- [PROBLEM REQUIREMENTS]:
Each line in the data must be reproduced as written, except for any picture.

- [COLLECTED DATA]:
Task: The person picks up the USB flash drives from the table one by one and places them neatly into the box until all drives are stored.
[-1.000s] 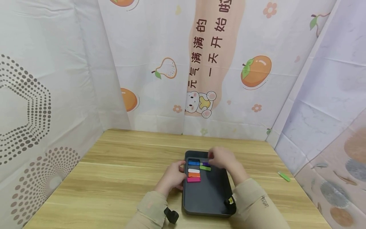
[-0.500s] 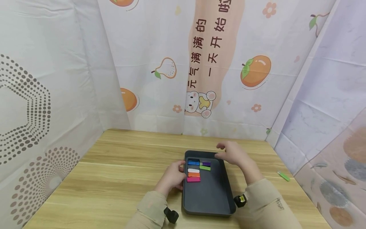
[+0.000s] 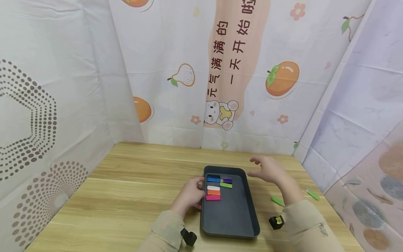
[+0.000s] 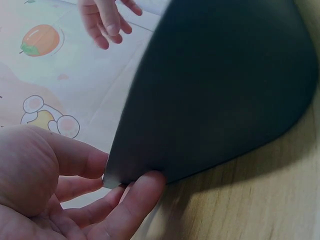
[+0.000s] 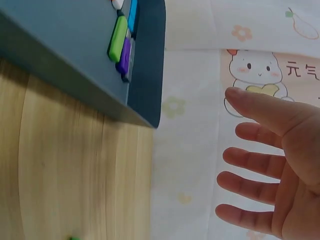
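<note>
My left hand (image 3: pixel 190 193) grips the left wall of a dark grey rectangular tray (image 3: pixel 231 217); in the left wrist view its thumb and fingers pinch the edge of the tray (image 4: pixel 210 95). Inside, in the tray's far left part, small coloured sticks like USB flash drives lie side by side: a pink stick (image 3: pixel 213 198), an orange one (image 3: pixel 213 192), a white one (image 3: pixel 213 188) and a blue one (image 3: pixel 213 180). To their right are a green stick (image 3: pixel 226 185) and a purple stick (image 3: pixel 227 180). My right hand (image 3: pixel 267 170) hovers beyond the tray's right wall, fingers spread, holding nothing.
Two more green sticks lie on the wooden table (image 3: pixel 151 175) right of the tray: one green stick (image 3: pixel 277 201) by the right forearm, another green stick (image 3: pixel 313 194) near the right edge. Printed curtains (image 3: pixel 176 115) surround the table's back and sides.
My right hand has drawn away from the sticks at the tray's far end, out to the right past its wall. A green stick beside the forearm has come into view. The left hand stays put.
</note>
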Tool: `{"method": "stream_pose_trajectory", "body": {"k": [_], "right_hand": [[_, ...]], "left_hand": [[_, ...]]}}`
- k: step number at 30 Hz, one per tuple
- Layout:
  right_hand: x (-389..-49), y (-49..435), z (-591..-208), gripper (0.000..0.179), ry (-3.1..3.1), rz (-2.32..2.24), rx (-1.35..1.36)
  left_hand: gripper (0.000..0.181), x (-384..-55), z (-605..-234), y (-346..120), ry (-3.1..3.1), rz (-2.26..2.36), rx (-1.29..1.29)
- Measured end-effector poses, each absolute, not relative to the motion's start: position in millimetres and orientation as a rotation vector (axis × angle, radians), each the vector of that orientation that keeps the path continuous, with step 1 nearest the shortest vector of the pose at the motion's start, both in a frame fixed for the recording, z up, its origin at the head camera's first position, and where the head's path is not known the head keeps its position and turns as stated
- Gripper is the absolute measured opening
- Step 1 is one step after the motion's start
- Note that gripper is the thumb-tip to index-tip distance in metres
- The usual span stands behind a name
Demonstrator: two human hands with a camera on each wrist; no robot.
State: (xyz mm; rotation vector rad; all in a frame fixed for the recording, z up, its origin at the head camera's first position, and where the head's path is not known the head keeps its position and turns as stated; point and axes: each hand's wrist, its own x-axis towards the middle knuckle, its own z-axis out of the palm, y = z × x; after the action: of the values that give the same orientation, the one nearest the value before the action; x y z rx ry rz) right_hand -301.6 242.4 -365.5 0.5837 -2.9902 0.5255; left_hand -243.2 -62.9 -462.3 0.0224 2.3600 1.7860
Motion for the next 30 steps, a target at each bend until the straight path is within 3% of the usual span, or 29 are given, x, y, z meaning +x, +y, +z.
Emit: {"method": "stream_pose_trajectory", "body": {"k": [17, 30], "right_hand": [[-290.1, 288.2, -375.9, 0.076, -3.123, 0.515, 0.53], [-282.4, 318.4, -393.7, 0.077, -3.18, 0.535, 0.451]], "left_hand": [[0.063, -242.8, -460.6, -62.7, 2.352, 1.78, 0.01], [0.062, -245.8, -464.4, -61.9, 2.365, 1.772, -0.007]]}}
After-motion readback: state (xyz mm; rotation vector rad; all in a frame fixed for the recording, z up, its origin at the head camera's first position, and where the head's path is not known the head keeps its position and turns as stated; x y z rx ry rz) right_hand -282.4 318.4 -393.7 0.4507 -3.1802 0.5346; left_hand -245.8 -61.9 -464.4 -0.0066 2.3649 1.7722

- [ANSWER]:
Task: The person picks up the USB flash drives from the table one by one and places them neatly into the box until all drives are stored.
[-1.000s] 
[-0.500s] 
[+0.000s] 
[+0.000s] 
[+0.000s] 
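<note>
My left hand (image 3: pixel 190 193) grips the left wall of a dark grey rectangular tray (image 3: pixel 231 217); in the left wrist view its thumb and fingers pinch the edge of the tray (image 4: pixel 210 95). Inside, in the tray's far left part, small coloured sticks like USB flash drives lie side by side: a pink stick (image 3: pixel 213 198), an orange one (image 3: pixel 213 192), a white one (image 3: pixel 213 188) and a blue one (image 3: pixel 213 180). To their right are a green stick (image 3: pixel 226 185) and a purple stick (image 3: pixel 227 180). My right hand (image 3: pixel 267 170) hovers beyond the tray's right wall, fingers spread, holding nothing.
Two more green sticks lie on the wooden table (image 3: pixel 151 175) right of the tray: one green stick (image 3: pixel 277 201) by the right forearm, another green stick (image 3: pixel 313 194) near the right edge. Printed curtains (image 3: pixel 176 115) surround the table's back and sides.
My right hand has drawn away from the sticks at the tray's far end, out to the right past its wall. A green stick beside the forearm has come into view. The left hand stays put.
</note>
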Tool: `{"method": "stream_pose_trajectory", "body": {"k": [_], "right_hand": [[_, ...]], "left_hand": [[_, ...]]}}`
- k: step number at 30 Hz, one per tuple
- Layout:
  right_hand: x (-389..-49), y (-49..435), z (-591..-208), gripper (0.000..0.179), ry (-3.1..3.1), rz (-2.32..2.24), rx (-1.35..1.36)
  left_hand: gripper (0.000..0.181), x (-384..-55), z (-605..-234), y (-346..120), ry (-3.1..3.1), rz (-2.26..2.36), rx (-1.29..1.29)
- Measured end-effector poses, each absolute, not relative to the motion's start: position in millimetres and orientation as a rotation vector (axis × angle, radians), each the vector of that orientation that keeps the path continuous, with step 1 nearest the shortest vector of the pose at the motion's start, both in a frame fixed for the recording, z up, its origin at the head camera's first position, and where the head's path is not known the head keeps its position and turns as stated
- Gripper is the absolute measured opening
- Step 1 is one step after the motion's start
- Note that gripper is the thumb-tip to index-tip distance in metres
- The usual span stands behind a name
Demonstrator: two human hands with a camera on each wrist; no robot.
State: (xyz mm; rotation vector rad; all in a frame fixed for the recording, z up, its origin at the head camera's first position, and where the head's path is not known the head keeps its position and turns as stated; point and axes: each hand's wrist, its own x-axis towards the middle knuckle, its own z-axis out of the palm, y = z × x; after the action: of the values that give the same orientation, the one nearest the value before the action; x y z rx ry rz) right_hand -301.6 242.4 -365.5 0.5837 -2.9902 0.5255; left_hand -243.2 -62.9 -462.3 0.0224 2.3600 1.7860
Motion for the next 30 steps, a target at each bend until the straight path is within 3% of the usual span, or 29 are given, x, y, z meaning +x, +y, +z.
Emit: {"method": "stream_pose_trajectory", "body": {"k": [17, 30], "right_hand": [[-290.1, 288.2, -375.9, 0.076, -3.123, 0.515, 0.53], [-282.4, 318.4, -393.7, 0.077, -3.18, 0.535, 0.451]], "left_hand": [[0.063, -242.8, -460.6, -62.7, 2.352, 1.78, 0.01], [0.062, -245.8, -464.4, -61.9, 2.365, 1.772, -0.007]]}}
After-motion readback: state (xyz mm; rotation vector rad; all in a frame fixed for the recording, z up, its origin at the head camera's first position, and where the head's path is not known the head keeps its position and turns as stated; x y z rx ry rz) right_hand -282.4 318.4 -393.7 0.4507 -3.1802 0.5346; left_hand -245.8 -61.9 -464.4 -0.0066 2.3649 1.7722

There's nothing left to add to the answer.